After visits to the doctor, parents with screaming kids and dull math teachers it’s no wonder we finish off with a “Migraine.” This book from another doctor, Oliver Sacks. Sacks is so well known (Robin Williams played him in the adaptation of his own book in the 1990s movie “Awakenings”) that he doesn’t even use the title “doctor” on the cover of his book.

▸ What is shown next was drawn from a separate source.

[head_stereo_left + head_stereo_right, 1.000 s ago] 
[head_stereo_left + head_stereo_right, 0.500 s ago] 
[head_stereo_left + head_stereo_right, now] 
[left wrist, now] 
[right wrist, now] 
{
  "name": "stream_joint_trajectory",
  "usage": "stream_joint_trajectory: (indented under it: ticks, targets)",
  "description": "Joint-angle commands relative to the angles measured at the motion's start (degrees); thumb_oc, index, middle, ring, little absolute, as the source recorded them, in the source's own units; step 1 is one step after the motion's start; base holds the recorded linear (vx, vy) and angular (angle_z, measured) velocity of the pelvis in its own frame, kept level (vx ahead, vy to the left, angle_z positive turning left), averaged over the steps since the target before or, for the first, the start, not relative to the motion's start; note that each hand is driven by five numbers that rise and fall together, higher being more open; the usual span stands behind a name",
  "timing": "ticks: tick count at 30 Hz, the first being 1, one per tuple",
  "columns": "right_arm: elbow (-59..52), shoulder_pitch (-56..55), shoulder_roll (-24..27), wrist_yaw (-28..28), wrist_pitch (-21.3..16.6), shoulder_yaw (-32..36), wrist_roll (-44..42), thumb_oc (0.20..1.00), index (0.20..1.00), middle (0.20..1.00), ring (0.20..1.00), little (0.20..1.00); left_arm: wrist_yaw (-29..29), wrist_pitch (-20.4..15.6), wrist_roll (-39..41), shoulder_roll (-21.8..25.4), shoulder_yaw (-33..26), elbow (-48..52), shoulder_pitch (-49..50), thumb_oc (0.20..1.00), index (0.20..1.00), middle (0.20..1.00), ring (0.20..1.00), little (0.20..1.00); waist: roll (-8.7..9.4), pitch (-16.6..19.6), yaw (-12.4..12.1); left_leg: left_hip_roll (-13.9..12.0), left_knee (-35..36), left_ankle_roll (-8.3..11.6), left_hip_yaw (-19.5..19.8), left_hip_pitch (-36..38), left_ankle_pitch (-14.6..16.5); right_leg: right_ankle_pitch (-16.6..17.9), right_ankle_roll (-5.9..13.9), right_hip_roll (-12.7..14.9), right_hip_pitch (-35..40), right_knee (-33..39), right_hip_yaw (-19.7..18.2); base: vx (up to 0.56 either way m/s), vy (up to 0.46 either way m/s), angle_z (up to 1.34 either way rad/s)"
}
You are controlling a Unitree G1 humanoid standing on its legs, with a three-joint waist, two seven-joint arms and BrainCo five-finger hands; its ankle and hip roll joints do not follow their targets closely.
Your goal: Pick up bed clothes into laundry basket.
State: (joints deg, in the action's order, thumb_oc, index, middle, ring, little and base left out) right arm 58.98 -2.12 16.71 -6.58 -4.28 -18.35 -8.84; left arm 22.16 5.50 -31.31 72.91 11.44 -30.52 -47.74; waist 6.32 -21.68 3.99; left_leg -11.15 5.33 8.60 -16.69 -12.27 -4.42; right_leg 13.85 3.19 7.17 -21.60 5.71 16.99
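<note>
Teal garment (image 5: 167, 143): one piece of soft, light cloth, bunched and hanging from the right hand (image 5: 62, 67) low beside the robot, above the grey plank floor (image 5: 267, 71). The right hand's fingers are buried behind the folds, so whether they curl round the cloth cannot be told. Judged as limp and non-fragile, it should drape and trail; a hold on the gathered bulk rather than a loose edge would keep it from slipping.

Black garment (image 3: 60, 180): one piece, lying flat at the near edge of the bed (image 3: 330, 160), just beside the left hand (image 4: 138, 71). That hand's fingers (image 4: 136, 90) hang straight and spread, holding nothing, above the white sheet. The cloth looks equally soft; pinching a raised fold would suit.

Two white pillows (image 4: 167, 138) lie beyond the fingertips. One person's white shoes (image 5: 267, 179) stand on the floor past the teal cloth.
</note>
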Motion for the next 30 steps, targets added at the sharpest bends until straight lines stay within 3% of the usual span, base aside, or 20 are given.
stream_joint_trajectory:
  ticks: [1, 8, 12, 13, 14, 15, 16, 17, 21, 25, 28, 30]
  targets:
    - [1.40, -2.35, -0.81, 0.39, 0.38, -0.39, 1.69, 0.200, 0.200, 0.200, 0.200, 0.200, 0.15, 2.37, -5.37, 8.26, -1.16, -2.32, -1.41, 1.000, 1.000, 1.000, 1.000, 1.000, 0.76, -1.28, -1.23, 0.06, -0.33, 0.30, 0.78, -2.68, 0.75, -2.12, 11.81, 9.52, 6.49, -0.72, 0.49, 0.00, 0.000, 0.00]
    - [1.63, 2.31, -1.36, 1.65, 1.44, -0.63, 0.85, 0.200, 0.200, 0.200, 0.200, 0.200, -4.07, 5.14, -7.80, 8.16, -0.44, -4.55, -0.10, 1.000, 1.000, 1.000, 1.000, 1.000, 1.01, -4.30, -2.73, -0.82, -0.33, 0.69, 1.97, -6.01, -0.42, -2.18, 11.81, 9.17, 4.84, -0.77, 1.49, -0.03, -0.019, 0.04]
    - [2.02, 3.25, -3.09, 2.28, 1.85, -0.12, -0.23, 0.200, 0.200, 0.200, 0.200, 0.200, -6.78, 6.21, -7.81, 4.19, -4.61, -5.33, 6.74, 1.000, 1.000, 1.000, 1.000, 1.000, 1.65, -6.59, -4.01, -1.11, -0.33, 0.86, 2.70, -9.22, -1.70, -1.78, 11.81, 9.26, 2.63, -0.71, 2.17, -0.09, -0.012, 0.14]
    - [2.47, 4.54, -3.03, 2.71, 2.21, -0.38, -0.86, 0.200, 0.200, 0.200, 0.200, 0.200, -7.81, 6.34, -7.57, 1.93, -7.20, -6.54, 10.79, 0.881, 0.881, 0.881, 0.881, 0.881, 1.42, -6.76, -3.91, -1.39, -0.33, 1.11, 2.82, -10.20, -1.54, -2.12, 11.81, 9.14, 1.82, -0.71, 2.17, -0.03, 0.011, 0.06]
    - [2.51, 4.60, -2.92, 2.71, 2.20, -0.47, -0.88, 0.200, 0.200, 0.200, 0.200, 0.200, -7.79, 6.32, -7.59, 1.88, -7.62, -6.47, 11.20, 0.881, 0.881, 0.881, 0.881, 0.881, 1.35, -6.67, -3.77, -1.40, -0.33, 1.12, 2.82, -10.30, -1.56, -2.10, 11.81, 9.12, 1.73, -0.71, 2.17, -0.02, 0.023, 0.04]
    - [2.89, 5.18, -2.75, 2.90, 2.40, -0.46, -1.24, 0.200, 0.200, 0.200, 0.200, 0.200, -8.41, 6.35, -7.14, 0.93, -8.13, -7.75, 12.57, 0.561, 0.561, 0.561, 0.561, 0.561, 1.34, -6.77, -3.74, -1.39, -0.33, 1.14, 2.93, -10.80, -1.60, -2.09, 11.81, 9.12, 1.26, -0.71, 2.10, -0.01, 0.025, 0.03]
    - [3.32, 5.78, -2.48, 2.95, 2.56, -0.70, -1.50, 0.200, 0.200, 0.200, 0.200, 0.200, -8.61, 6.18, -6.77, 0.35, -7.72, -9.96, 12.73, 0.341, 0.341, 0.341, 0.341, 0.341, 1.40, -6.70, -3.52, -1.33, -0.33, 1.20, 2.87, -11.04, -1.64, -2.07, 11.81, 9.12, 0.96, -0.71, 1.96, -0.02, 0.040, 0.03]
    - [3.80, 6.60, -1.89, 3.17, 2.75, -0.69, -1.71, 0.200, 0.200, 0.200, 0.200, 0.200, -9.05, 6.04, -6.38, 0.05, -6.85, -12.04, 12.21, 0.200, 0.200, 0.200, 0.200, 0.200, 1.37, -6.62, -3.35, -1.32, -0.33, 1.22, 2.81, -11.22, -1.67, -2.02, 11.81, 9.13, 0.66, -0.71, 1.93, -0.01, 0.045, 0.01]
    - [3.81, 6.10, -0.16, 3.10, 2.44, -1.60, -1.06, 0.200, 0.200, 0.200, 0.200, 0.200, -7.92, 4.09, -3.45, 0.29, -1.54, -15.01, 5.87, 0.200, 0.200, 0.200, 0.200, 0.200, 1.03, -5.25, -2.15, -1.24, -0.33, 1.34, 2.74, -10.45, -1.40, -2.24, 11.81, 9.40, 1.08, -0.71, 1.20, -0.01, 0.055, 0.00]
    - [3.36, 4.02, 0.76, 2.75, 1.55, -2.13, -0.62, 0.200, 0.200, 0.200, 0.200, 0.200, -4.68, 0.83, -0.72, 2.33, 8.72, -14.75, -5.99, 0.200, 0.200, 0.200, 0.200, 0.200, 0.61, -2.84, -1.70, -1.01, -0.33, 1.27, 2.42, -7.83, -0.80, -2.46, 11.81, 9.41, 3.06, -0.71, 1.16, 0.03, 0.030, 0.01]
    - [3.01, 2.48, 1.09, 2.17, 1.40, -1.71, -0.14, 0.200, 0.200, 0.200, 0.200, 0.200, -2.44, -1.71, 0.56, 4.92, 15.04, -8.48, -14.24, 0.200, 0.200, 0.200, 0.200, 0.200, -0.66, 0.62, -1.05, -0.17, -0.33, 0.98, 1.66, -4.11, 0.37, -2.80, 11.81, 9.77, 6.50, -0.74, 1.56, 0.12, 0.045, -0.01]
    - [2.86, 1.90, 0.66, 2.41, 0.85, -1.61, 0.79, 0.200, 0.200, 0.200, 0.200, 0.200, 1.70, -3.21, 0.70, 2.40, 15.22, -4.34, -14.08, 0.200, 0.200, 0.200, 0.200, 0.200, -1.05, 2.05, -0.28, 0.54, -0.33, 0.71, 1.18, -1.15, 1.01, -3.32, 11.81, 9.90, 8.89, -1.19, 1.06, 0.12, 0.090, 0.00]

But then again, maybe he didn’t have any space left over. The elegantly understated font in this book could singlehandedly give you a migraine, and Sacks is sometimes so verbose that I’m pretty much reduced to quoting his book’s jacket to tell you what the book’s about:
“The many manifestations of migraine can vary dramatically from one patient to another, even within the same patient at different times. Among the most compelling and perplexing of these symptoms are the strange visual hallucinations and distortions of space, time, and body image which migraineurs sometimes experience.” The results, says Sacks, have been things like “Alice in Wonderland” (yes, “Alice in Wonderland”) and the art created by people while in the migraine “aura.” “Migraine” reminded me of people who try to draw or write songs while they’re high. They pretty much depress themselves when they sober up and finally see the evidence of their unlocked “creativity” is merely scribbles and vomit. Migraines and “Migraine” - according to Sacks - are vastly different and much more fascinating. This time the art comes straight from an illness within. In our over-medicated age “Migraine” is a really rare document; a medical mystery that even Advil can’t solve. This book is a horror story in sunlight. Now THAT’s a reality check.